Although the process of physical decay was going on continuously in Paul’s life, his suffering was not the most important thing in his life. Instead he focused on the unseen things like the resurrection body, the splendor of heaven and the triumph of the Lord at the Second Coming. The pattern for Christ was suffering at His first coming, and glory, honor and praise at His second coming. Likewise, the pattern for believers is present suffering and future glory.
Christians are part of a new creation, “Therefore, if anyone is in Christ, the new creation has come: the old has gone, the new is here!” (2 Cor. 5:17). Through Jesus, people can be reconciled to God. The biblical visions of the kingdom of God are visions of people in harmony with nature. The Bible teaches that the effects of the curse on nature will end and nature will be restored to its original splendor (it will be a sinless, deathless paradise, reconciled to God). Nature will also enjoy with Christians the effects of redemption. So all of creation is looking for redemption by God; not by people like us (Rom. 8:18-23).
Our bodies and the physical world will be transformed one day (like Jesus after His resurrection). The restoration will be through Jesus; “to reconcile to Himself [God] all things, whether things on earth or things in heaven” (Col. 1:20). “Heaven must receive Him [Christ] until the time comes for God to restore everything, as He promised long ago through His holy prophets” (Acts 3:21). When God judges the ungodly, the earth will be destroyed by fire and replaced by a new heaven and a new earth (2 Pt. 3:7-13). And we “are looking forward to a new heaven and a new earth, where righteousness dwells”.
God will then live with mankind as in the Garden of Eden, “There will be no more death or mourning or crying or pain, for the old order of things has passed away” (Rev. 21:1-8). See more about God’s new creation in Appendix B.

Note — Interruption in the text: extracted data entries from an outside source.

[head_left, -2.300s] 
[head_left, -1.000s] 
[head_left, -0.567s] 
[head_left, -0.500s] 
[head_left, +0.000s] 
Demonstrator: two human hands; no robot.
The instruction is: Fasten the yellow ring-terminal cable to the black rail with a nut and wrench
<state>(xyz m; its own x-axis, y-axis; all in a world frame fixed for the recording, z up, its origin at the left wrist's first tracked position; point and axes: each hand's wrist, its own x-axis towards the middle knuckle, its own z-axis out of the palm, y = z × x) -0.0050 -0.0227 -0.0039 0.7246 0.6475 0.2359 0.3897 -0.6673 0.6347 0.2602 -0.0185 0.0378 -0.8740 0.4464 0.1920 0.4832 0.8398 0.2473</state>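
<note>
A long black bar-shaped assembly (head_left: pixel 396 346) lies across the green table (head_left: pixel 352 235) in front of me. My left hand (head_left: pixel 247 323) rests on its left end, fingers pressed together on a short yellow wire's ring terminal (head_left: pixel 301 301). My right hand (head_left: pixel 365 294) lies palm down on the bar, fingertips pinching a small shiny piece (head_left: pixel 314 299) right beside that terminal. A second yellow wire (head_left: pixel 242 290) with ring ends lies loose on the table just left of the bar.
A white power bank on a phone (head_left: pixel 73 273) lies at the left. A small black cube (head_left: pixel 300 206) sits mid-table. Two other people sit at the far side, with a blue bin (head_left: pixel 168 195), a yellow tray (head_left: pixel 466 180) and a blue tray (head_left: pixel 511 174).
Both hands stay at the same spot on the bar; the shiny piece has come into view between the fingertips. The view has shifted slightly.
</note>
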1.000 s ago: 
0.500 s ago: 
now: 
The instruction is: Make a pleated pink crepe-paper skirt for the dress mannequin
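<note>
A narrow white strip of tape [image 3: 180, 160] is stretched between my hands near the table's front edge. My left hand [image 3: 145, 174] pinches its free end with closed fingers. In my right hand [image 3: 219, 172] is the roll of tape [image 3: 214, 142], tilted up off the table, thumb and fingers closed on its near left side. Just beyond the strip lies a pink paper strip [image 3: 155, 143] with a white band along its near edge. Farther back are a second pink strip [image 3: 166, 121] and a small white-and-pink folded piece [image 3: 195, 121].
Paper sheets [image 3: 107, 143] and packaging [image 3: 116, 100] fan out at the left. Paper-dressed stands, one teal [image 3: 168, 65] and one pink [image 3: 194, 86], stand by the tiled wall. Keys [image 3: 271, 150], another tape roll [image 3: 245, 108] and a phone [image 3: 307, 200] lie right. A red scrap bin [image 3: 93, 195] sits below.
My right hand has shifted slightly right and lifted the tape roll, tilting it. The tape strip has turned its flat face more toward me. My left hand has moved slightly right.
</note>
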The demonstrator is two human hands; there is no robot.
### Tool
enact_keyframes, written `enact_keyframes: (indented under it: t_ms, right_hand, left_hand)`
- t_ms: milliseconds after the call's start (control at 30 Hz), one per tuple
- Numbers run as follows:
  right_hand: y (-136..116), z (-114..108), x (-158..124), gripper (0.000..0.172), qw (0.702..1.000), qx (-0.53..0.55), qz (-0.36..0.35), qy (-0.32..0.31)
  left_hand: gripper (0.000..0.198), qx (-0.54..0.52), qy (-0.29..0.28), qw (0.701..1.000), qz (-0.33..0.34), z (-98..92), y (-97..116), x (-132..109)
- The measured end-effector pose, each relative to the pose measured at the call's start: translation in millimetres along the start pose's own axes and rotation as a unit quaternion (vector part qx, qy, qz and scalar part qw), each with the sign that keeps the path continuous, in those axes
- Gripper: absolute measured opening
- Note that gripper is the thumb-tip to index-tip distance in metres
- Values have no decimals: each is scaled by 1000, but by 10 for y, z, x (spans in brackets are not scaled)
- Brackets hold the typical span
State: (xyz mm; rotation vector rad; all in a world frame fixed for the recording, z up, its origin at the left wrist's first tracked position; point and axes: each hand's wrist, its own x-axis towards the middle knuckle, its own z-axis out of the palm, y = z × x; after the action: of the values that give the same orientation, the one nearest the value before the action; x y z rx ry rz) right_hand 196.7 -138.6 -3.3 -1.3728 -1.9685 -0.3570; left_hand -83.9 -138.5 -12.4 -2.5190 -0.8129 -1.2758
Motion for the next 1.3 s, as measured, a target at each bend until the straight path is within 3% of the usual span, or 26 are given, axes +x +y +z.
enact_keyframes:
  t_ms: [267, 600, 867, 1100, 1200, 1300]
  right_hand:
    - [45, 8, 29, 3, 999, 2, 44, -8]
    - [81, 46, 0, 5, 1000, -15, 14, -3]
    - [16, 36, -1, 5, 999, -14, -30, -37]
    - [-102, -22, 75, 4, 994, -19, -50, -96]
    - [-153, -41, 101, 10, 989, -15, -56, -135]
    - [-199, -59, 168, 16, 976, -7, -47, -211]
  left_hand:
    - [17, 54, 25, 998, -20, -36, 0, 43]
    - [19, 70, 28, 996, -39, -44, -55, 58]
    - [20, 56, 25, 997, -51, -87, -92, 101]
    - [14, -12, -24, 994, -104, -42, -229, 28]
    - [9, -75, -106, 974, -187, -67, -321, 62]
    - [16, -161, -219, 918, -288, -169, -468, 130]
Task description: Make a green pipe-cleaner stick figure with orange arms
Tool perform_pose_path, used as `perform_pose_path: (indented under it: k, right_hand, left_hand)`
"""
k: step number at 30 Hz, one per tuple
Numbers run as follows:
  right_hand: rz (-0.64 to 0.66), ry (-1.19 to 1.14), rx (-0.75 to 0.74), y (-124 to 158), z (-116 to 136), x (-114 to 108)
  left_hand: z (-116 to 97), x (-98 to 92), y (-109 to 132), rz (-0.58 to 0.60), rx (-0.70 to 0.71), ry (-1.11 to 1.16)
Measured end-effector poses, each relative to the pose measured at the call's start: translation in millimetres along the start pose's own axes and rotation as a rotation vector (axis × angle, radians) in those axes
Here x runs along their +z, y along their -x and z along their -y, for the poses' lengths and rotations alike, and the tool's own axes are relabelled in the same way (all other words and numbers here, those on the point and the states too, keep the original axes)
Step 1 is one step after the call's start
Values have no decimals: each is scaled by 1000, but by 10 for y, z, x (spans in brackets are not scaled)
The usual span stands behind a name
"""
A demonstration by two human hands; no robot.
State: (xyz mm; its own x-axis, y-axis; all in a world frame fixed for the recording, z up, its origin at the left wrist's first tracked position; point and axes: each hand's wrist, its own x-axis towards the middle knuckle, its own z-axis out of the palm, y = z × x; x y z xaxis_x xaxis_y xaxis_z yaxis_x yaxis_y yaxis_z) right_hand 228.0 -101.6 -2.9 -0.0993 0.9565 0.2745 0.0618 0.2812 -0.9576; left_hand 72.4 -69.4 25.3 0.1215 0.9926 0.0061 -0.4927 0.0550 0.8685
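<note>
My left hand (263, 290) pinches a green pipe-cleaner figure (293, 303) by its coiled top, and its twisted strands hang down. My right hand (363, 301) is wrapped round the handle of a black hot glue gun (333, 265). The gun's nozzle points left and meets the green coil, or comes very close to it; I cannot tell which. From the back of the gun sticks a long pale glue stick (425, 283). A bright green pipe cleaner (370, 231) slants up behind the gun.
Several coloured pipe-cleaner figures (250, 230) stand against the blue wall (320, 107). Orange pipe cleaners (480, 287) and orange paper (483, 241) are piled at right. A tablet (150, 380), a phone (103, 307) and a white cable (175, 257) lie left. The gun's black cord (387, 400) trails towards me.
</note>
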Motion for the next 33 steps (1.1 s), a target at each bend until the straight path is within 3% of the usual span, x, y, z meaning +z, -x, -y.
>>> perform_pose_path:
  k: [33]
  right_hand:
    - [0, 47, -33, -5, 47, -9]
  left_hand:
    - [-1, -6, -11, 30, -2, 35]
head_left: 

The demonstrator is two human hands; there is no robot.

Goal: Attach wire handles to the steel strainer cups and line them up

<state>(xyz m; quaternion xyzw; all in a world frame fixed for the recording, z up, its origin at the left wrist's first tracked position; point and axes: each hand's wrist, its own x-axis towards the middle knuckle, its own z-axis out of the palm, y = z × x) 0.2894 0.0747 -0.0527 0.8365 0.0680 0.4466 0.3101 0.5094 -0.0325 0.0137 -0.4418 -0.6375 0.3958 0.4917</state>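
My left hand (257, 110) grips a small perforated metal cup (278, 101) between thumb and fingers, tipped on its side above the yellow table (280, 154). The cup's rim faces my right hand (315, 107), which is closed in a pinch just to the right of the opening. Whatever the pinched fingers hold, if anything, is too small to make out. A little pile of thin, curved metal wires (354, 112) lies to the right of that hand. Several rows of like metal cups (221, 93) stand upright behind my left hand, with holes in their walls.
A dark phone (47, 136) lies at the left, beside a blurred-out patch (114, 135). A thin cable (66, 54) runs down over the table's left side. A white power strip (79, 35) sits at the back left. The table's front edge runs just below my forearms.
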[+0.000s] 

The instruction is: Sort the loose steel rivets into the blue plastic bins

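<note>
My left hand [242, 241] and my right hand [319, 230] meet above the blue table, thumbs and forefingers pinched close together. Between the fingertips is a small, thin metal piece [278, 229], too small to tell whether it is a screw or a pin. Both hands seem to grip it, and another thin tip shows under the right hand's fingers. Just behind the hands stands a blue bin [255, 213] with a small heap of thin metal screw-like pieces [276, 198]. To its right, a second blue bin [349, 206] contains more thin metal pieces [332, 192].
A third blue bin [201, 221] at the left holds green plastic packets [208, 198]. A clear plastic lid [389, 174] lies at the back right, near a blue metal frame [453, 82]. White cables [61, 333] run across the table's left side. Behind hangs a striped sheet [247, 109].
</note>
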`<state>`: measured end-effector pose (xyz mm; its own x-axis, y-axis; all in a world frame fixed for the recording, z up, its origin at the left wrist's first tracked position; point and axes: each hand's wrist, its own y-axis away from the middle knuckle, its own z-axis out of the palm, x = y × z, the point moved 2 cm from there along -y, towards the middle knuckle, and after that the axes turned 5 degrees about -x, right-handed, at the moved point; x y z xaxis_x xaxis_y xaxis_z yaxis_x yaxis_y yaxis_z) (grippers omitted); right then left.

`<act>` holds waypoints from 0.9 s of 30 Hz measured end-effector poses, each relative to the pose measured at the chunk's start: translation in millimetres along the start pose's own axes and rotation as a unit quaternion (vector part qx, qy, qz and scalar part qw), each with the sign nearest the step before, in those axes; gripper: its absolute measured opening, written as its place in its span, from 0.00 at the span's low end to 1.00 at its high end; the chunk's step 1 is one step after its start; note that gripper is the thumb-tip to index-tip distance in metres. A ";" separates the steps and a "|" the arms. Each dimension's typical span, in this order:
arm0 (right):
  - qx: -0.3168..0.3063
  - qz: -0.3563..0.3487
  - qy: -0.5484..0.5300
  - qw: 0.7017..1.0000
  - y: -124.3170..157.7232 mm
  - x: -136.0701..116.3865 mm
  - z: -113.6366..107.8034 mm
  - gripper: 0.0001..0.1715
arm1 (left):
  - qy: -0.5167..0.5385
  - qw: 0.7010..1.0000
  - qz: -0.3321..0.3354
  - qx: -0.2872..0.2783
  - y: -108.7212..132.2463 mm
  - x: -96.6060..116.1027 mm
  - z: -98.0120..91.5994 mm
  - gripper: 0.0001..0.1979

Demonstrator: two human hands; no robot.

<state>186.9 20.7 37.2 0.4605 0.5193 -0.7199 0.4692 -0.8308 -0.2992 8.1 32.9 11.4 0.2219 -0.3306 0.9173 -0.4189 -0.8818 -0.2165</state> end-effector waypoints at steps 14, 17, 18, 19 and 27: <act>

Attitudes towards the physical world
There are three possible attitudes toward the material or physical world: we can idolize it, despise it, or use it to honor God. Let’s look at each view and its consequences.
Idolizing the material world
Ancient Egyptians worshiped the sun and the Nile River as gods. There were also sacred animals such as the cow and the crocodile. Remember Aaron’s golden calf (Ex. 32:4)? There have also been sacred mountains and trees, and some people have even worshiped images and shrines.
Most of us do not idolize such things today, but materialism dominates the thinking of many. For example, many believe that the physical world made itself; so there was no separate Creator. Also, many consider possessions and pleasure to be their goals in life.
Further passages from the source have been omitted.